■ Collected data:

++++++++++

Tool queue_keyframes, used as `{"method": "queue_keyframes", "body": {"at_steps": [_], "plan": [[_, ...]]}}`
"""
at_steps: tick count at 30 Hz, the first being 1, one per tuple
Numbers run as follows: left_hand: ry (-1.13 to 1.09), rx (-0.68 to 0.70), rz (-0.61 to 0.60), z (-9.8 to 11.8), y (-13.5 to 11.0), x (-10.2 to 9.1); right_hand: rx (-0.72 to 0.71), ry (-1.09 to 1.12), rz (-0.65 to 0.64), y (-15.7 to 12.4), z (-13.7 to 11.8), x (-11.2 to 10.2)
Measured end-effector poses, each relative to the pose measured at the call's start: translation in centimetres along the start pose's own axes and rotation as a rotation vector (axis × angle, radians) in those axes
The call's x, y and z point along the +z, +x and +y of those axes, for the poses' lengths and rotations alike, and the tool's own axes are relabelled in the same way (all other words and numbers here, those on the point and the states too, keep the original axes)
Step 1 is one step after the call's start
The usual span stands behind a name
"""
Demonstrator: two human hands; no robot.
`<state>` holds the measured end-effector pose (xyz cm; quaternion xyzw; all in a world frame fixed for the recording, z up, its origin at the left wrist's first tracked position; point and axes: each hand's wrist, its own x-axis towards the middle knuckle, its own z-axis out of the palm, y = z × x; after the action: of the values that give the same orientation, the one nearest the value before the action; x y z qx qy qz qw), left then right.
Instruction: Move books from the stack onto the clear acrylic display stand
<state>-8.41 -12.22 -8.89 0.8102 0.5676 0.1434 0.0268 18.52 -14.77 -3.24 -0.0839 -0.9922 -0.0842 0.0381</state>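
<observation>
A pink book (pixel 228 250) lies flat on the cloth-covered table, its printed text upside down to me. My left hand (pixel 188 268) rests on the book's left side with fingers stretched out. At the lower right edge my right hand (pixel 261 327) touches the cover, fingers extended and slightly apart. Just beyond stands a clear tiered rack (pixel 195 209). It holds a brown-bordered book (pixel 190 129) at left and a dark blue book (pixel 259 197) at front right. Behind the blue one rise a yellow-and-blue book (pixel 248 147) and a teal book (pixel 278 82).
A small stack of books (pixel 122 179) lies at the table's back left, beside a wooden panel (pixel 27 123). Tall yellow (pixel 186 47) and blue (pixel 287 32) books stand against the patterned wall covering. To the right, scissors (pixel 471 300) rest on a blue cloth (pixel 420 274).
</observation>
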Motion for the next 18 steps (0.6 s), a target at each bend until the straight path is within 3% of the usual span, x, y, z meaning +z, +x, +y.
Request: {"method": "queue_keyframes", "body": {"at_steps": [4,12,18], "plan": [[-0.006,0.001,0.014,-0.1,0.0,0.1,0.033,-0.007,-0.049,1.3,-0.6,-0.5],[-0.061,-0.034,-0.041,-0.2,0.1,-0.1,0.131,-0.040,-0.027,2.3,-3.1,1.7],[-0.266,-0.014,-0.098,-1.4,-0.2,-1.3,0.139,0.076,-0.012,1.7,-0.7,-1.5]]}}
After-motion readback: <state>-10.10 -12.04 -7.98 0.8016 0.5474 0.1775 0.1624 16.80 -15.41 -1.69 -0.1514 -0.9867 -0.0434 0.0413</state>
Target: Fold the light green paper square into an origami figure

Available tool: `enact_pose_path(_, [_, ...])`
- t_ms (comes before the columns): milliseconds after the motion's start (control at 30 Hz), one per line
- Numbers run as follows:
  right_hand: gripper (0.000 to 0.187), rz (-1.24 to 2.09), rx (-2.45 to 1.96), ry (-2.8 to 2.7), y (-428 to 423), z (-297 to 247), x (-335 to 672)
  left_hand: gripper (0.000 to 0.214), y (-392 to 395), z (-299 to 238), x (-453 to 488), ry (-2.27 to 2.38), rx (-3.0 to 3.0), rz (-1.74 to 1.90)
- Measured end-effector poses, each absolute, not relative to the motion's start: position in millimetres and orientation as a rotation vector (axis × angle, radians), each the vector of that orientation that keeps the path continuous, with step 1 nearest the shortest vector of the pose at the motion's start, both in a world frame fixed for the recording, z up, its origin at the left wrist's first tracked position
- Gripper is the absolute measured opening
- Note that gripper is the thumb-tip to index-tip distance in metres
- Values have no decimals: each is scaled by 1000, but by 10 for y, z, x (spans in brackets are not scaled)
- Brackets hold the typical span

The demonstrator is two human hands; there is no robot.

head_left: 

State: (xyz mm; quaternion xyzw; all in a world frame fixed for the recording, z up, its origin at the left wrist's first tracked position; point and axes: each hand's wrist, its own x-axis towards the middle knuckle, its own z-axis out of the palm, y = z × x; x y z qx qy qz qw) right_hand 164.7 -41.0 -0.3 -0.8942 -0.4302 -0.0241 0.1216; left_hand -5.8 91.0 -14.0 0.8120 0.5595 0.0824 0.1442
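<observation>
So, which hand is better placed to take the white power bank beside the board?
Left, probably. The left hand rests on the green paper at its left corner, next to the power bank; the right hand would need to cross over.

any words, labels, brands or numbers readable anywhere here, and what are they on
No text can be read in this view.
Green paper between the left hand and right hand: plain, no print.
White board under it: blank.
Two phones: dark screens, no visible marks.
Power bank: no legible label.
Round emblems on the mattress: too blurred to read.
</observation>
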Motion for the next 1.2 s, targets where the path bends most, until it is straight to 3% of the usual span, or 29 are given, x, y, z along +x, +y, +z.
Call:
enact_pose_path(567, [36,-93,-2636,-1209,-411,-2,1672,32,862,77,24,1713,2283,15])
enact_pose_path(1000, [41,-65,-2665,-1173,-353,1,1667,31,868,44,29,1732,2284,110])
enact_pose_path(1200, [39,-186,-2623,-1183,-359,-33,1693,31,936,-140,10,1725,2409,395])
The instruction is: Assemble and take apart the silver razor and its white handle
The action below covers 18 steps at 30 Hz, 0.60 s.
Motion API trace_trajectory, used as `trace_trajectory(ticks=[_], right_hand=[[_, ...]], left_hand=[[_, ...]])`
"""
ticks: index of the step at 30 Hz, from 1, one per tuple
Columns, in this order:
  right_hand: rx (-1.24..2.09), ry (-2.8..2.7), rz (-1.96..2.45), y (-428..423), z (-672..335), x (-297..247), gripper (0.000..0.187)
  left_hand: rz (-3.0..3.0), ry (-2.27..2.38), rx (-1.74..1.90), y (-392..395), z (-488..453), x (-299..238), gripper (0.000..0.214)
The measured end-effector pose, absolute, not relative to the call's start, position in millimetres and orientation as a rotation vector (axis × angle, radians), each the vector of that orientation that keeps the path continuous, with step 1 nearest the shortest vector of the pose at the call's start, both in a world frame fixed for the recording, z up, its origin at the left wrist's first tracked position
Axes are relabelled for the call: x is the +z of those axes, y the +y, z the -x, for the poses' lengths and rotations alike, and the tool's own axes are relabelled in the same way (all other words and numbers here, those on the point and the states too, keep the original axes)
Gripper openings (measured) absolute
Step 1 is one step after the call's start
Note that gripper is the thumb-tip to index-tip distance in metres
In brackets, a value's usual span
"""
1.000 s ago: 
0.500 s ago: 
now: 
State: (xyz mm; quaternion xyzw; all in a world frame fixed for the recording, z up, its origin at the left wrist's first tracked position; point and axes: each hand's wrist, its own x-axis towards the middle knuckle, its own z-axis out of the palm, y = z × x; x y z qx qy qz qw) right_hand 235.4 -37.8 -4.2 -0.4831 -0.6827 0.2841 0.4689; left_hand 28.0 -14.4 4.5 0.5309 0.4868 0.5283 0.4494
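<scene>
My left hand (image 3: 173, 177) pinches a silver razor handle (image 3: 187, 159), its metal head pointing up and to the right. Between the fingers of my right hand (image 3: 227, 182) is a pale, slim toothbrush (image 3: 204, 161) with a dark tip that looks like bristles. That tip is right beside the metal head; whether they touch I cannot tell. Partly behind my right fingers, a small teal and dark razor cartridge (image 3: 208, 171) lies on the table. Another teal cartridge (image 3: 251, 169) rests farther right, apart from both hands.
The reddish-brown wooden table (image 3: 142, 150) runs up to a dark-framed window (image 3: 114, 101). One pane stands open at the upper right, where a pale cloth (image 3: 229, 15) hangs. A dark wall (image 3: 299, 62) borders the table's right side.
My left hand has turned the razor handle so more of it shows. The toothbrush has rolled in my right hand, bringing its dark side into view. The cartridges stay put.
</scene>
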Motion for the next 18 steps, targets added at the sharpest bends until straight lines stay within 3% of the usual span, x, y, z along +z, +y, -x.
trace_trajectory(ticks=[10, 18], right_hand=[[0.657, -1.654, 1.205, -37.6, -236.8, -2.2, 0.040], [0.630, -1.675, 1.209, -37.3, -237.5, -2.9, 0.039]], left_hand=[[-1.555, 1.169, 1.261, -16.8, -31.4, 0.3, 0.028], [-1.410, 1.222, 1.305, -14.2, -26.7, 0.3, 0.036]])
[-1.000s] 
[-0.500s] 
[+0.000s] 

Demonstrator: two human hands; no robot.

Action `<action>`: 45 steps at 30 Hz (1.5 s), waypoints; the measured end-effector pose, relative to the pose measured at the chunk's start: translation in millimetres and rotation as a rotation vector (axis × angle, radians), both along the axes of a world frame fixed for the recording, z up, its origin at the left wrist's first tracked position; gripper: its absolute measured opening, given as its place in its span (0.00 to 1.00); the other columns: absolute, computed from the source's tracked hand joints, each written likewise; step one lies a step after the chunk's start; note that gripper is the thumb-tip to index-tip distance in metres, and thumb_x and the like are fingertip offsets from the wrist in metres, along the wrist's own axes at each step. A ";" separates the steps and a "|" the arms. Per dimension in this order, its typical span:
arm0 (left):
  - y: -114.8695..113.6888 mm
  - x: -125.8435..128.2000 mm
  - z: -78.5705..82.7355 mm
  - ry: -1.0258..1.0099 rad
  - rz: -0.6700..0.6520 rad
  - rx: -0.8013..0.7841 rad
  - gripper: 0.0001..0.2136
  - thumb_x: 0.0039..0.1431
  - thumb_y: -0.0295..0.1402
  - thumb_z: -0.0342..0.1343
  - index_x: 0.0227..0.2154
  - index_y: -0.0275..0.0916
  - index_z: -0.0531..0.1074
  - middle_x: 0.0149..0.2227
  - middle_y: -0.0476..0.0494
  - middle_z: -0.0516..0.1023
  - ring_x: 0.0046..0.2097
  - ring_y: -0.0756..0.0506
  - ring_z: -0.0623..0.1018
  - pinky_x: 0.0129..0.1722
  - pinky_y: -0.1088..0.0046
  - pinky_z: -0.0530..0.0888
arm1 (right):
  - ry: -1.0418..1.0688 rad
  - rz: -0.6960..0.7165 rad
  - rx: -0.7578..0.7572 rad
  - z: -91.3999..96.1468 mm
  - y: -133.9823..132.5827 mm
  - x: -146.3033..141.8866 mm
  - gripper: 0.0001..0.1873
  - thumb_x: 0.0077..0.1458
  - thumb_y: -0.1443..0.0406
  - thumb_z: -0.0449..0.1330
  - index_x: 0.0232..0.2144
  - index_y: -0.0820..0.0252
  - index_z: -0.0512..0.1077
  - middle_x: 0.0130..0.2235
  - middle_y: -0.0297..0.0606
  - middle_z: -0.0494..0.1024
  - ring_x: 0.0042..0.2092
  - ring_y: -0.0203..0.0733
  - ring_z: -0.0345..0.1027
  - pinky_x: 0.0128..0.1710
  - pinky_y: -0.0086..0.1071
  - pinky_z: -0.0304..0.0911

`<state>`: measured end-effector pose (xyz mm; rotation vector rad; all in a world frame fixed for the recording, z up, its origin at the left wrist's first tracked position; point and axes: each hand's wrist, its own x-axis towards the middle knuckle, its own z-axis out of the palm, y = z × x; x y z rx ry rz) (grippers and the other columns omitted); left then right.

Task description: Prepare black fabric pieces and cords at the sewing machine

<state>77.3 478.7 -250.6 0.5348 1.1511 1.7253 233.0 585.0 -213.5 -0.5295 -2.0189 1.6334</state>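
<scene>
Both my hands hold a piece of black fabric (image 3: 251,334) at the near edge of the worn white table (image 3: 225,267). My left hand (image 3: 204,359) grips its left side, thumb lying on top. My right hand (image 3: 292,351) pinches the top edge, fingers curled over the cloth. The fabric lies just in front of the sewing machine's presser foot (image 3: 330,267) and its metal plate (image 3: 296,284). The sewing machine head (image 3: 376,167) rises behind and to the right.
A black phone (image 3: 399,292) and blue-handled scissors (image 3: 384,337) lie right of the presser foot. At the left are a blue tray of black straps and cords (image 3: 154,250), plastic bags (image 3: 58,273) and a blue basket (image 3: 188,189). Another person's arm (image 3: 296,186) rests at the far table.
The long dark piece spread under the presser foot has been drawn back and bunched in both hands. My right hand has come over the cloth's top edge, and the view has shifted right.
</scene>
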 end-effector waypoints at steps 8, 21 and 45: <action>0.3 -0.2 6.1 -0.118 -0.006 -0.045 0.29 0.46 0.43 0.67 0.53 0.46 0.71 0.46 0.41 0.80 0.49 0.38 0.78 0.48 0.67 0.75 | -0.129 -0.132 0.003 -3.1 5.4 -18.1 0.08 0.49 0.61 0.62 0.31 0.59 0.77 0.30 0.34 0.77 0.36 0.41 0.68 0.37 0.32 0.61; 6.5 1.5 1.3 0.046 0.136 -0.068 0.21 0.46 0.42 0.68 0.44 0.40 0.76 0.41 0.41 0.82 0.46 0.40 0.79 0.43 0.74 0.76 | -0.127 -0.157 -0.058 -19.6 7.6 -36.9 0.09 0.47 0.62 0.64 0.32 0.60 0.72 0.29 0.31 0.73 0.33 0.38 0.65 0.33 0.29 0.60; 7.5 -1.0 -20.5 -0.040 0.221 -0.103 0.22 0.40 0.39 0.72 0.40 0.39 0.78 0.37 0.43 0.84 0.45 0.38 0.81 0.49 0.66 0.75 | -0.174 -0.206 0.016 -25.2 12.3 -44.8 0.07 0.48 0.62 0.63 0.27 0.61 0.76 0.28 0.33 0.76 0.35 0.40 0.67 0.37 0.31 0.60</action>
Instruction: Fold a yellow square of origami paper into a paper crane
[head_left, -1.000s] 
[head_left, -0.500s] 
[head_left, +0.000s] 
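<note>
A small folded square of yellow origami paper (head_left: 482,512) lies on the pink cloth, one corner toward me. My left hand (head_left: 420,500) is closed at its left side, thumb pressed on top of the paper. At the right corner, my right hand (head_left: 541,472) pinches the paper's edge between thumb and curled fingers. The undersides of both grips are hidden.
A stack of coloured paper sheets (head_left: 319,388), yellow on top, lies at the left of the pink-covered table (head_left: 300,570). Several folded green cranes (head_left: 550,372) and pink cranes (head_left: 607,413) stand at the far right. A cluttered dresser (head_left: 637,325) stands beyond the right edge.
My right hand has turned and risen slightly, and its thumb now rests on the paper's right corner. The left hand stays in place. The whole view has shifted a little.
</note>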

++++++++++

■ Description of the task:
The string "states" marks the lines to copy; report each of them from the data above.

■ Exercise response:
The call's x, y and z point along the +z, +x and +y of those axes, for the poses' lengths and rotations alike, and the tool's own axes are relabelled in the same way (all other words and numbers here, those on the point and the states too, keep the original axes)
Axes are relabelled for the call: x is the +z of those axes, y the +y, z the -x, for the poses' lengths and rotations alike, and the tool's own axes are relabelled in the same way (all other words and numbers here, those on the point and the states too, keep the original axes)

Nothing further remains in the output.